Cooling
In order to reduce temperatures around the CPU socket area, ECS added a small fan to the IO backpanel similar to ABIT's OTES. Unfortunately the fan is not temperature controlled, which means it is always running at full speed. ECS could have also optimized the cable length of the fan.
The chipset cooler is small and would not be loud if it was running alone, but together with the back exhaust fan, the motherboard's total fan noise is quite loud, I find it disturbing. Also the location of the chipset could be a bit further to the edge, so that the airflow is not blocked by the VGA cards. There is plenty of space near the ECS badge, anyway.
ECS Top Hat Flash
This little clever device is used, if you mess up the BIOS updating process and the system can no longer boot. Just put the Top Hat Flash on top of the existing BIOS chip (it will only fit one way).
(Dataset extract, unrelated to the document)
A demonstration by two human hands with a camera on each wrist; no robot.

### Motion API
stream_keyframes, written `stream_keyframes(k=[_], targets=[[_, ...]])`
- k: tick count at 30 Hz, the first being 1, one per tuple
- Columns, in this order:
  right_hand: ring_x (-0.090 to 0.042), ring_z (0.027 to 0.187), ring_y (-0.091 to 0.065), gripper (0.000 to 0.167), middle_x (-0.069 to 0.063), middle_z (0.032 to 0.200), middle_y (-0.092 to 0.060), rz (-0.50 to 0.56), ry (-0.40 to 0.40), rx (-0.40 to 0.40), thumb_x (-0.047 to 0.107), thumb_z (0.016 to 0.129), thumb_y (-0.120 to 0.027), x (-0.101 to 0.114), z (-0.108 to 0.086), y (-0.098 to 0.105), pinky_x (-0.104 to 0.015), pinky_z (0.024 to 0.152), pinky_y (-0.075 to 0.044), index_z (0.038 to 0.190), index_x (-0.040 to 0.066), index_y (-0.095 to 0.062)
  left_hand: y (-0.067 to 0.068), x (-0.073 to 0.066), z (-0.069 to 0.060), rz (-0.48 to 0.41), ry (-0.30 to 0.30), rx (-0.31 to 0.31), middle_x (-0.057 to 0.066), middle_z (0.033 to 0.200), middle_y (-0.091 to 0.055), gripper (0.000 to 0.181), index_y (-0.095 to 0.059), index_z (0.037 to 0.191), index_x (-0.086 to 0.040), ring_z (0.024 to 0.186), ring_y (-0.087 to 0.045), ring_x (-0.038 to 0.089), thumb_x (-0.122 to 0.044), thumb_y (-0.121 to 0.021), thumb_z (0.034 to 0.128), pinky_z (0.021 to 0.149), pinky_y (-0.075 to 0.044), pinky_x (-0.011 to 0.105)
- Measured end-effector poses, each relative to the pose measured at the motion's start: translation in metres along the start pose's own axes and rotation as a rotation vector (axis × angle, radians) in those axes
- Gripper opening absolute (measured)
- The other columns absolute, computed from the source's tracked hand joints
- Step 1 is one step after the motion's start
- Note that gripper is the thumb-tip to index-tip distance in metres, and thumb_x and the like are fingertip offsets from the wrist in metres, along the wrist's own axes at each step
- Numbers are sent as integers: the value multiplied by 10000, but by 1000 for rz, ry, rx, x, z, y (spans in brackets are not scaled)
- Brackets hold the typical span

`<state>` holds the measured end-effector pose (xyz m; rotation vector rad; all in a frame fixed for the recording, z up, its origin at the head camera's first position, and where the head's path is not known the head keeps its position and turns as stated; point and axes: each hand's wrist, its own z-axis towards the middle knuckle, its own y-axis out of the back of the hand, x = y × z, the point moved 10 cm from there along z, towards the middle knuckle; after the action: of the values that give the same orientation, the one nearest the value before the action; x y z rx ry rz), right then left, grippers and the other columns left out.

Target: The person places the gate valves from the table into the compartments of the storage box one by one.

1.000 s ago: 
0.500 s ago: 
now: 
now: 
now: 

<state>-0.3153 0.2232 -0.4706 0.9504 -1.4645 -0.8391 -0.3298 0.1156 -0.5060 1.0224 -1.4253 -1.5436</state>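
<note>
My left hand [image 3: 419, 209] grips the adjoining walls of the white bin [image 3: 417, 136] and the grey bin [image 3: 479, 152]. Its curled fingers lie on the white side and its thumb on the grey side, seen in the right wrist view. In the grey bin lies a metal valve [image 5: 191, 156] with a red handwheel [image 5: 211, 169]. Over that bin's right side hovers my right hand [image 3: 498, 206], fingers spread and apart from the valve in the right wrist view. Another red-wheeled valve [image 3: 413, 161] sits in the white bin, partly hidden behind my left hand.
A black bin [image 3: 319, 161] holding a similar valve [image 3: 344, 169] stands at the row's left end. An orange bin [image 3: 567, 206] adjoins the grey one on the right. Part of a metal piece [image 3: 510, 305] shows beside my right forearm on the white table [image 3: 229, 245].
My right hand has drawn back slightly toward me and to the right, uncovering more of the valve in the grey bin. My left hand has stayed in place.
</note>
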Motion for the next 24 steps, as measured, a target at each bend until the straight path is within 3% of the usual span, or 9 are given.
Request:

If you power up your system now, the system will use the BIOS from the Top Hat Flash, instead of the BIOS on the soldered-on chip.
You can remove the Top Hat Flash once the system is running, so you can flash back to the motherboard's chip.
Chips
Hardware monitoring is provided by ITE's 8712F.
For networking, Albatron chose a Vitesse CIS8201 LAN Controller to implement Gigabit Ethernet via NVIDIA's nForce4 chipset. The second Ethernet port is 10/100 MBit capable and uses Realtek's RTL8100C chip.
The Realtek ALC850 Audio Chip is responsible for sound. It seems that it does not use NVIDIA's chipset, so you will have to install an extra driver for it. The advantage of this is, that audio does not suffer from the low quality of the nForce4 audio.
Silicon Image's SiI3132 provides two additional SATA-II ports, so you have a total of six ports, plus the two IDE channels.
From Texas Instruments comes the TSB43AB22A which offers up to two IEEE1394 interfaces for high-speed transfers of up to 400 MBps.